Pioneering Stablecoin Payouts
Following up on its previous strategic announcements, Euronet officially launched stablecoin payouts during Q1. While the immediate financial contribution is likely immaterial, this represents tangible execution of the company's digital asset innovation strategy, bridging traditional physical retail finance with blockchain infrastructure.
Rising Corporate Expenses
Corporate and Other expenses jumped 28% year-over-year to $25.7 million. This was driven primarily by a $3.5 million increase in long-term share-based compensation. This directly weighed on consolidated operating income, which fell 4% (-10% constant currency) despite the massive double-digit revenue beat.
Other KPIs
Up just 1% YoY. Network expansion has heavily decelerated compared to prior years.
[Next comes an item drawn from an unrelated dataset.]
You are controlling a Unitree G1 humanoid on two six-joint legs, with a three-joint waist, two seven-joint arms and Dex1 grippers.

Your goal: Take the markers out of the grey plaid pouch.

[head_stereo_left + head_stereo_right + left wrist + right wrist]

The company deinstalled approximately 1,400 non-performing ATMs to optimize the fleet, showing a disciplined approach to capital deployment and profitability over sheer network size.
Net debt increased by $113.8 million during the quarter. This was driven by a heavy $100 million share repurchase program and working capital changes. Despite the increase in leverage, the balance sheet remains highly liquid with $2.13 billion in total cash.
Guidance
Stable. Management reiterated this target, claiming they are 'off to a strong start.' Achieving this relies heavily on EFT's integration momentum and realizing the ~$40 million run-rate savings from the previously announced Money Transfer restructuring to offset the ongoing physical volume declines.
Key Questions
Money Transfer Digital Tipping Point
With U.S.-to-Mexico physical remittance volumes declining due to macro and immigration policies, at what point does the 35% growth in digital transactions fully offset the physical drag on operating income?
CoreCard Margin Trajectory
The $5 million CoreCard amortization charge wiped out EFT operating leverage this quarter. How should we model this specific amortization expense for the remainder of FY26, and when will cash flow generation outpace the accounting drag?
epay Volume Declines
epay transactions decelerated to a 5% decline despite constant currency revenue growing 2%. Is this purely a mix shift away from low-value mobile transactions, or is there underlying volume pressure in the broader network?
Capital Allocation Pace
You repurchased an aggressive $100 million of stock in Q1. Given the sequential increase in net debt levels, will the pace of buybacks moderate for the rest of FY26?